Exercise - Reproduce the listing below exactly, beginning with its first line and ending with the line that holds "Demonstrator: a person"; pictures are not part of the copy.
*** Provided material ***
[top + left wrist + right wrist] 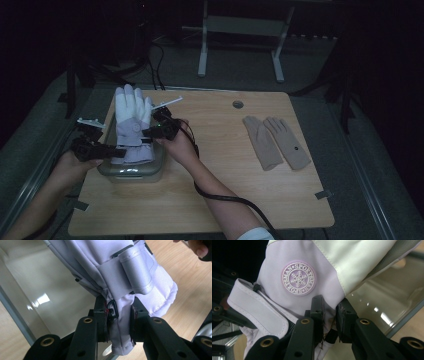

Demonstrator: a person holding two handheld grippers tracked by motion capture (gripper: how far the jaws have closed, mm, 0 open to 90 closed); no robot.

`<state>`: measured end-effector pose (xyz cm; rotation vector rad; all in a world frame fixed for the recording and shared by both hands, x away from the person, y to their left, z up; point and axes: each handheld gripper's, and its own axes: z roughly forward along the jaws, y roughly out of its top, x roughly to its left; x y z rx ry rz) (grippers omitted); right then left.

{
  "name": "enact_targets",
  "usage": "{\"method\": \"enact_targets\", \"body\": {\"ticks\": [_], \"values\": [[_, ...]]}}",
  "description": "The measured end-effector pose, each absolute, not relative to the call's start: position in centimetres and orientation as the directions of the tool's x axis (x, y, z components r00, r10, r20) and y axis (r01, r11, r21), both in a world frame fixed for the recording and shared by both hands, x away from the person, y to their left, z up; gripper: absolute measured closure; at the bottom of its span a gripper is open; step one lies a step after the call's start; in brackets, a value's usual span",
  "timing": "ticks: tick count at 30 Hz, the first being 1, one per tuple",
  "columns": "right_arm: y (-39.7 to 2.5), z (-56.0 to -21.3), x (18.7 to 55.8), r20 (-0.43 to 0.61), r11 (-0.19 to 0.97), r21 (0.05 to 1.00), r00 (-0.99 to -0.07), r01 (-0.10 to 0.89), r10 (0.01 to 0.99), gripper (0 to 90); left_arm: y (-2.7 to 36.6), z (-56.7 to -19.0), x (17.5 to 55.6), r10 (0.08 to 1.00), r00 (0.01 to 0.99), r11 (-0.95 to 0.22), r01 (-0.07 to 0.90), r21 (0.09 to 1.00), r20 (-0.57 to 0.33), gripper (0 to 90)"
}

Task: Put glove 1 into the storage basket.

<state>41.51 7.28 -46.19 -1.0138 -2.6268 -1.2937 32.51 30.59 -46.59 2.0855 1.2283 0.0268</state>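
A lilac and white ski glove is held over a clear glass container that stands at the left of the wooden worktop; its white fingers point away from the person and reach past the container's far rim, while its cuff hangs above the container's near half. The left hand-held gripper comes in from the left and is clamped on the cuff; in the left gripper view its two black jaws pinch a fold of lilac fabric at the cuff's hem, with a small dark ring caught just beside the left jaw, and a grey strap crosses the glove above. The right hand-held gripper meets the glove from the other side, near the wrist; in the right gripper view its jaws are closed on the fabric's edge just below a round badge with a snowflake and the word SPORTSMAN, where lilac cloth joins a cream panel; a lilac cuff tab lies to the left of the jaws. The container's glass floor and wall show behind the glove. Well apart, at the right of the worktop, a pair of beige knit gloves lies flat side by side, touching; a round grommet hole sits near the far edge.
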Motion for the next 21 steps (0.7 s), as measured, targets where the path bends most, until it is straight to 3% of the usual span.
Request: {"method": "enact_targets", "body": {"ticks": [14,21], "values": [[8.2,-49.7,40.9,0.293,0.507,0.598,-0.758,0.620,0.582,77.6,30.6,-49.8,32.9,0.777,0.490,-0.282,0.832,0.478,-0.396,68.8],[9.0,-50.8,41.0,0.251,0.560,0.539,-0.754,0.630,0.607,77.5,29.9,-50.5,33.3,0.809,0.470,-0.307,0.849,0.430,-0.353,65.5]]}}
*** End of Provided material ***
Answer to the problem -
[top + left wrist + right wrist] 

Demonstrator: a person holding two handheld grippers tracked by motion capture (gripper: how far the jaws have closed, mm, 0 open to 90 closed); no robot.

No more output is needed for this exercise.